▶ [Supplied data]
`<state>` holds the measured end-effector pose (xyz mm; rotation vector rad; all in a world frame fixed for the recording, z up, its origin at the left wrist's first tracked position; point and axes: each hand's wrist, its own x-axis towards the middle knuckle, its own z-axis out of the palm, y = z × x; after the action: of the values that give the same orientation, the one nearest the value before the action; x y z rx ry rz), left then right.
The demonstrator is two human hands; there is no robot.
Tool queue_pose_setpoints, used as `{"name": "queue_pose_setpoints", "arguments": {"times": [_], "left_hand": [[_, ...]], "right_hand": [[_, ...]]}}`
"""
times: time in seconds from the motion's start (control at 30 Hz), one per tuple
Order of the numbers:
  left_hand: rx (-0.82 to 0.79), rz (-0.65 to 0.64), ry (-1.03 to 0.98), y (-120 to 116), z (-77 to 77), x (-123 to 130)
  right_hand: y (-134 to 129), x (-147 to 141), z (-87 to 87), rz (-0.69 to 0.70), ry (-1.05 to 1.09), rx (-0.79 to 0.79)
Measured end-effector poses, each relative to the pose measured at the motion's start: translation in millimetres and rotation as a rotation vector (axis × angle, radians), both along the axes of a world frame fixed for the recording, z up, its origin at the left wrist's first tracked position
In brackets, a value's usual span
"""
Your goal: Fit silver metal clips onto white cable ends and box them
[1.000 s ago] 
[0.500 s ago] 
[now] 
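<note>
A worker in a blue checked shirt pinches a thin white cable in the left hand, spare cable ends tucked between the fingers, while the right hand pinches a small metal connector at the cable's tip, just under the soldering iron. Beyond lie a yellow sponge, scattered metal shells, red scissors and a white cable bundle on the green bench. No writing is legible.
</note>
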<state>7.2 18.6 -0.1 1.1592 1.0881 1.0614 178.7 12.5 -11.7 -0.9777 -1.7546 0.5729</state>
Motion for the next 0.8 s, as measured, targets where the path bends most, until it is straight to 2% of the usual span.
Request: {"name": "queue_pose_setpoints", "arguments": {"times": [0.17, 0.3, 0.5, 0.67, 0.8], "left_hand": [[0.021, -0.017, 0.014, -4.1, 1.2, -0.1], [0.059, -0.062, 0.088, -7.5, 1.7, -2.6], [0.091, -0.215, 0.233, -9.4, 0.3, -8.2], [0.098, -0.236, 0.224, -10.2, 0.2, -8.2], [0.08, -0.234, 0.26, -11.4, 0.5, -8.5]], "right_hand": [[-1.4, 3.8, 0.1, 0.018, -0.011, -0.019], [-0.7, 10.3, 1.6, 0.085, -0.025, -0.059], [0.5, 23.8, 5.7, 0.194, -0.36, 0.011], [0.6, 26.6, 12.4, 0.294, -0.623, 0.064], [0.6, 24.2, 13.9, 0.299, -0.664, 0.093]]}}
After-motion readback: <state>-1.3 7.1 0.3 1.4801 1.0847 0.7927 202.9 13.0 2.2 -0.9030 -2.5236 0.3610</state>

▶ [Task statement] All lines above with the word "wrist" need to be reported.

▶ [Response to the exercise]
`<state>` holds the measured end-effector pose (xyz mm; rotation vector rad; all in a world frame fixed for the recording, z up, its origin at the left wrist's first tracked position; point and axes: each hand's wrist, its own x-axis towards the middle knuckle, its own z-axis out of the palm, y = z × x; after the action: of the values that give the same orientation, the one nearest the value before the action; x y z rx ry rz), left then right.
Measured end-effector poses, each relative to the pose measured at the motion's start: translation in millimetres and rotation as a rotation vector (axis × angle, radians), both along the axes of a world frame fixed for the recording, z up, its origin at the left wrist's first tracked position

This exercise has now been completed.